Relations that are seldom or never signaled
fiorella de rosis
fide at MBOX1.FLASHNET.IT
Tue Jan 11 10:00:08 UTC 2000
>One of the aspects of RST that has received relatively little commentary or
>explanation concerns unsignaled relations in text.
A few years ago, we collected and examined a corpus of explanations about
drug prescriptions, from a group of doctors in the UK. These explanations
were addressed to nurses, to patients and to colleagues (our purpose was to
get ideas on how to design a user-adapted explanation generation system).
We examined these texts in cooperation with a linguist in Reading, UK
(Richard Ingham: I don't know if he is in the rstlist).
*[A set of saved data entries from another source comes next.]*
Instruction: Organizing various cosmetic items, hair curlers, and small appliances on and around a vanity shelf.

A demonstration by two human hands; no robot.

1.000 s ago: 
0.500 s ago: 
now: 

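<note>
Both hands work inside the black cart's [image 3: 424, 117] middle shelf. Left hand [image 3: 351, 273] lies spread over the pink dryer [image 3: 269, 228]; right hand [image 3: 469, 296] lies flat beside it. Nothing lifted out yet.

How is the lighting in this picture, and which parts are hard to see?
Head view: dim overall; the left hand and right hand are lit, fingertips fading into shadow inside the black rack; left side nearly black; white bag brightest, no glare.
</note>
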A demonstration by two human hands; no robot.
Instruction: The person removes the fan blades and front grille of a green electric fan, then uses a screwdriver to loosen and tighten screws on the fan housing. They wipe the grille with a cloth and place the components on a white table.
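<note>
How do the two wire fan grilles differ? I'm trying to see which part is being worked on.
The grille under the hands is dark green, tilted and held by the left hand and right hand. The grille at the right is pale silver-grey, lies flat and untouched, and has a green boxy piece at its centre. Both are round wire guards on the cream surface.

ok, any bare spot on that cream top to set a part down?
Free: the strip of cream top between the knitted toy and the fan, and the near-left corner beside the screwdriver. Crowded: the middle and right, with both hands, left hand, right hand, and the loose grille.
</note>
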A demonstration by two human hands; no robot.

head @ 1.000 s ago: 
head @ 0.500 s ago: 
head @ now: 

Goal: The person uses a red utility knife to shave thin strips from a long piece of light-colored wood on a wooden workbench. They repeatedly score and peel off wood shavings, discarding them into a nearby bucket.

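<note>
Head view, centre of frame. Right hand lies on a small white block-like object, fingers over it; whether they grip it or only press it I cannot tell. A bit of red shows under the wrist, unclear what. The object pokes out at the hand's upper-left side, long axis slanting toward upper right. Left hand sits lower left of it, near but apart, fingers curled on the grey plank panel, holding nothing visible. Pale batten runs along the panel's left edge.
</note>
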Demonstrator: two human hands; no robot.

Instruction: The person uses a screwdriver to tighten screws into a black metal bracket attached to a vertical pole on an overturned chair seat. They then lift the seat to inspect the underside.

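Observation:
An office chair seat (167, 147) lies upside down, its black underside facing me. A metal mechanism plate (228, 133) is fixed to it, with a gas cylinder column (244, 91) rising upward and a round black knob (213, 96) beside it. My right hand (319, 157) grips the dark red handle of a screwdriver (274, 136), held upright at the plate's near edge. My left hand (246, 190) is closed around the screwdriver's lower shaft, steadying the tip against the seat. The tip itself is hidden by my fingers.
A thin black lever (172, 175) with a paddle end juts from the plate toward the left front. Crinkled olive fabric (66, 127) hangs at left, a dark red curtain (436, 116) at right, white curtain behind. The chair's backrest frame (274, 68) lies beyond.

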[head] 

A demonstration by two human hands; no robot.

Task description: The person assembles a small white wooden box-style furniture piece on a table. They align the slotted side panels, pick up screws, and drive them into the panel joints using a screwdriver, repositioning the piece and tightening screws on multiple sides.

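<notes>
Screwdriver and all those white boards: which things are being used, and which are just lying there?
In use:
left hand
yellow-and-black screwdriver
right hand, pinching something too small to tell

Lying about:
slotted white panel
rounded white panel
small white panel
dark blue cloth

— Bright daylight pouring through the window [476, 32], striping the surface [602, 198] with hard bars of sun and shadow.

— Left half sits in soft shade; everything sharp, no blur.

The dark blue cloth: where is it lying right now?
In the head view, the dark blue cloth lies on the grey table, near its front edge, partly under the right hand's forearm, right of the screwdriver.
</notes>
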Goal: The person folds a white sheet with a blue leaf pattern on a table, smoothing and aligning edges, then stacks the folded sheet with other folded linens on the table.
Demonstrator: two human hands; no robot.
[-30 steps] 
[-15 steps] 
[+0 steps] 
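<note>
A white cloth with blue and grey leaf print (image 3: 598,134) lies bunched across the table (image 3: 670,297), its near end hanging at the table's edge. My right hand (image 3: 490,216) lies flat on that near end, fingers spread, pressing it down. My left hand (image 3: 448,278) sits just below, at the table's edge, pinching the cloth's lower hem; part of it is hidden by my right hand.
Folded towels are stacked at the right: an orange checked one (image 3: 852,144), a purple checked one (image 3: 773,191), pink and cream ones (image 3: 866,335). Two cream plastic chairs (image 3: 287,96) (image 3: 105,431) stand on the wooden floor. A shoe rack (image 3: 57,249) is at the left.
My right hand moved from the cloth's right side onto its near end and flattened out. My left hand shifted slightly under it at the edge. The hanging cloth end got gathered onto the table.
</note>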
One particularly
interesting issue concerned the 'causal links' (a broad category including
Justification, Solutionhood, Purpose, which was very frequent in our
explanation texts): when these links could be inferred from the text, they
were not rendered with a 'so', a 'because' or another specific marker, but
with an 'and' or with no connective at all.
Some examples:
"I've examined Mrs Smith and I think she's got angina with some congestive
cardiac failure and I've prescribed some Frusemide".
"I've asked Mr Smith to come into hospital, he's suffering from
tuberculosis of the chest".
"This drug is a drug we've been using in practice for quite a long time
now, we know it's a safe drug".
...and many more similar.
It turned out that most of the examples in which the connective was
rendered with an 'and' or was omitted were from tests addressed to nurses
or to colleagues, while the connectives were usually rendered with a more
explicit marker in the texts addressed to the patients.
We came to the conclusion that the nature of the addressee should be seen
as a crucial variable in establishing whether and how to translate a RR
into a linguistic marker. Explanation texts usually include a main
proposition, and a background statement of the reason why this proposition
is true: if the speaker judges that the background information is well
known to he hearer, he will sometimes give only the proposition which, when
combined with what the hearer already knows, provides the explanation. Even
when the reason is given, the addressee is presumed to be able to make the
inference and the RR-related marker is omitted.
We claim that texts cannot be analysed (and generated) only according to
linguistic criteria, but that sociolinguistic and psychological aspects are
important to consider, as well: but, maybe, this viewpoint is linked to our
experience of non-linguists working in user-adapted interaction.